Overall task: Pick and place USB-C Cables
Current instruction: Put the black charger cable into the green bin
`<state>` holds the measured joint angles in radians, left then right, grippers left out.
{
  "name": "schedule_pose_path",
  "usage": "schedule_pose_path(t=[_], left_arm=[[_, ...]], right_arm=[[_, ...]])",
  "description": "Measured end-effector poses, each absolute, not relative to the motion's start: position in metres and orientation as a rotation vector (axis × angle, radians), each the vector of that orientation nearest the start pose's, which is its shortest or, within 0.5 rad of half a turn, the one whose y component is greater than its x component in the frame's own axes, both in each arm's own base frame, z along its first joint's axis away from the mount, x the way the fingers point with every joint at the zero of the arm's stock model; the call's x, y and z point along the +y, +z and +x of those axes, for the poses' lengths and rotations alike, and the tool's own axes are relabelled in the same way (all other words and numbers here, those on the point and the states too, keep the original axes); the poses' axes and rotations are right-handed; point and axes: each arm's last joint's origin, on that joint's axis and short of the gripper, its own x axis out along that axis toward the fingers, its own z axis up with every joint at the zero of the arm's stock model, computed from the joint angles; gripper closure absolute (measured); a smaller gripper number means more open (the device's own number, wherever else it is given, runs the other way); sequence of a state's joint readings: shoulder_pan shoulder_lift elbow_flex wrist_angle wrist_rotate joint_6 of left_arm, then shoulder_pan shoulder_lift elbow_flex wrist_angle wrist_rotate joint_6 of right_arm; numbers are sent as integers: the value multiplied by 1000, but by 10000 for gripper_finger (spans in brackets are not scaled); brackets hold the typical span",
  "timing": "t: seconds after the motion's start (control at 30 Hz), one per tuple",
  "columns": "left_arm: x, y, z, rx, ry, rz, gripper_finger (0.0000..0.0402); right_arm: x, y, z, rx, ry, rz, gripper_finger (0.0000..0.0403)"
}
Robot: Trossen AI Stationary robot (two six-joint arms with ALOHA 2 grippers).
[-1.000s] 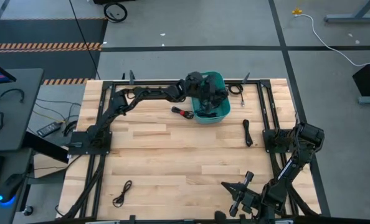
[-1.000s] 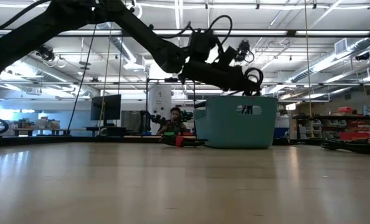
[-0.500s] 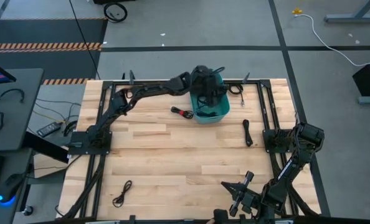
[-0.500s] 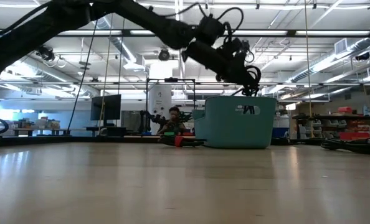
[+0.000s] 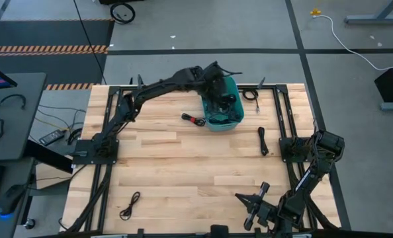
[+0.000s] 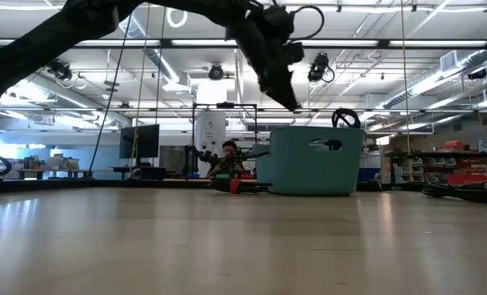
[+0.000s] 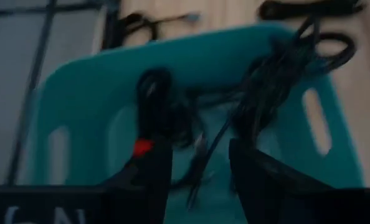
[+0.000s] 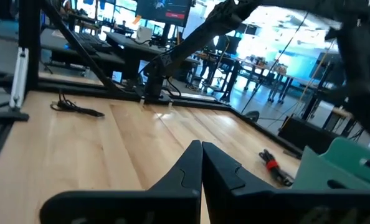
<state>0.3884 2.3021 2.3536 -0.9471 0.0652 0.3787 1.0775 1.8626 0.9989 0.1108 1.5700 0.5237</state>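
My left gripper hangs open above the teal bin, clear of its rim in the low view. Its wrist view looks down between the spread fingers onto several black USB-C cables heaped inside the bin. One cable loop sticks up over the bin's rim. More cables lie on the table: one with red parts left of the bin, one at its far right, one toward the right edge, one near the left corner. My right gripper waits shut at the near right.
Black frame rails run along the table's left, right and far sides. The middle of the wooden table is bare. In the right wrist view the shut fingers point across the table past the red-part cable toward the left arm's base.
My left gripper has risen from the bin's rim and tipped more steeply downward, drawing back slightly toward the far left. The cable loop that hung at its fingertips now stands in the bin, apart from the gripper.
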Motion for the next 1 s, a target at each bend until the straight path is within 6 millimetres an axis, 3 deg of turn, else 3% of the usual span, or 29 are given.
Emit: schedule_pose_path(t=[0.27, 0.43, 0.73, 0.83, 1.0], left_arm=[[162, 341, 412, 1001, 96, 86, 275], [121, 335, 392, 979, 11, 67, 312], [26, 266, 337, 695, -54, 0, 370], [-3, 241, 314, 642, -73, -36, 380], [-38, 205, 289, 566, -91, -78, 385]], right_arm=[[290, 157, 191, 10, -498, -34, 397], [279, 142, 190, 52, -450, 95, 397], [255, 122, 203, 183, -423, 183, 396], [248, 121, 215, 301, -375, 117, 387], [242, 146, 239, 555, -111, 75, 372]])
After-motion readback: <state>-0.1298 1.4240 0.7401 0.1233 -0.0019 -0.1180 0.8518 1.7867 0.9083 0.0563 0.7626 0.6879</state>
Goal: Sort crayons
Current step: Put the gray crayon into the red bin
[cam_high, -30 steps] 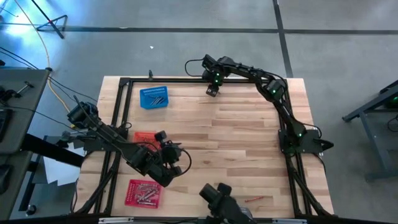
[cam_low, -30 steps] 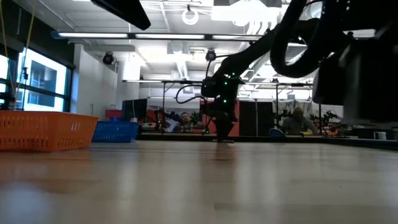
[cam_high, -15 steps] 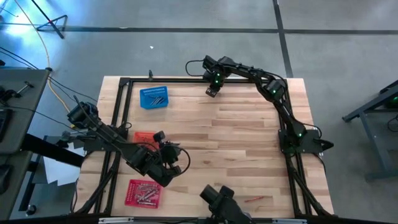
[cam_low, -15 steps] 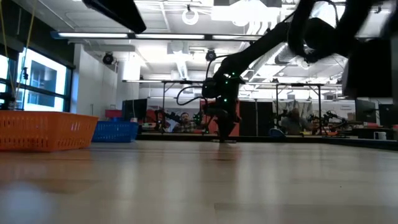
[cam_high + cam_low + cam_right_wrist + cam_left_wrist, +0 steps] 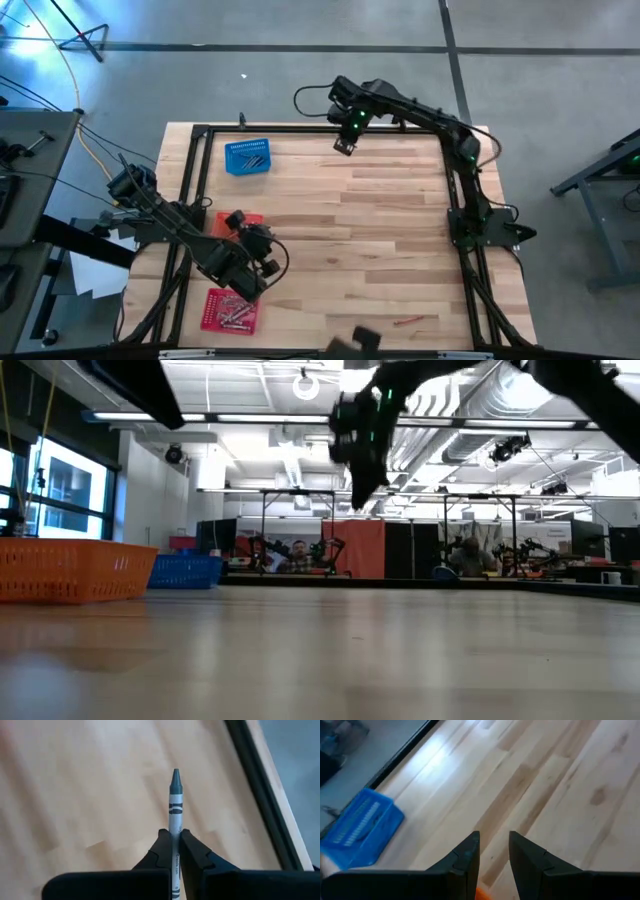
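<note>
A blue-grey crayon [image 5: 175,815] is clamped in the right gripper [image 5: 174,837] above the tabletop's [image 5: 380,210] far edge; so narrow a pinch could let it slip. The left gripper [image 5: 494,851] is held with jaws apart, empty.

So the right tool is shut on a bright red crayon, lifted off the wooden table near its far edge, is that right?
Not quite: the colour is wrong. The right wrist view shows the right tool shut on a greyish-blue crayon with a white paper wrapper, not a red one. The rest holds: in the low view it hangs above the light wooden table, near the far edge in the high view.
</note>
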`<state>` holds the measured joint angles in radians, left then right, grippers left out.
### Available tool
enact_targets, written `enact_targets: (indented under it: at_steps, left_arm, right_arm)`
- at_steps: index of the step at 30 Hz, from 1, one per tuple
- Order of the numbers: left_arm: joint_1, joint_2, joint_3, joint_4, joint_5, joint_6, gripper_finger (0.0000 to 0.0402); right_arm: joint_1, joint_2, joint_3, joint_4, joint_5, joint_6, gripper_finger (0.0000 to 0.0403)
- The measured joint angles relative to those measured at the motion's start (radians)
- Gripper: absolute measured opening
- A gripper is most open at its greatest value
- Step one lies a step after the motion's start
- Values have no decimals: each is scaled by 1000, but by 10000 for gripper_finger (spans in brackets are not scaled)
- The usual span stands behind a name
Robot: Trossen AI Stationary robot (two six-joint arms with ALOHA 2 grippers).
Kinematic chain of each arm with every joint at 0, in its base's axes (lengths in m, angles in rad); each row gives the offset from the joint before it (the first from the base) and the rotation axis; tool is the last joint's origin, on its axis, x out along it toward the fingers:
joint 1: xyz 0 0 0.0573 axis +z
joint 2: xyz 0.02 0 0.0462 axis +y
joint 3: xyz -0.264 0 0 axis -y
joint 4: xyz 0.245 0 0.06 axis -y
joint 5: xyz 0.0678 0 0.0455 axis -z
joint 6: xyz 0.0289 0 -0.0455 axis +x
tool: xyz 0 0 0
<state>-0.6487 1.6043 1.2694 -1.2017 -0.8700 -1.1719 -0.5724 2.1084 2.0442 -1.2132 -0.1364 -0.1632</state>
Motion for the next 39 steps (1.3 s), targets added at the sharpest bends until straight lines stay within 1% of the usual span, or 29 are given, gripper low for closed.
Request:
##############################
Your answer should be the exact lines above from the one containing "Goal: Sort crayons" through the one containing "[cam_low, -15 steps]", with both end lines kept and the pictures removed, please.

Goal: Sort crayons
Current step: Put the gray crayon into the red bin
[cam_high, -30 steps] 
[cam_low, -30 steps] 
[cam_high, -15 steps] 
[cam_low, -15 steps] 

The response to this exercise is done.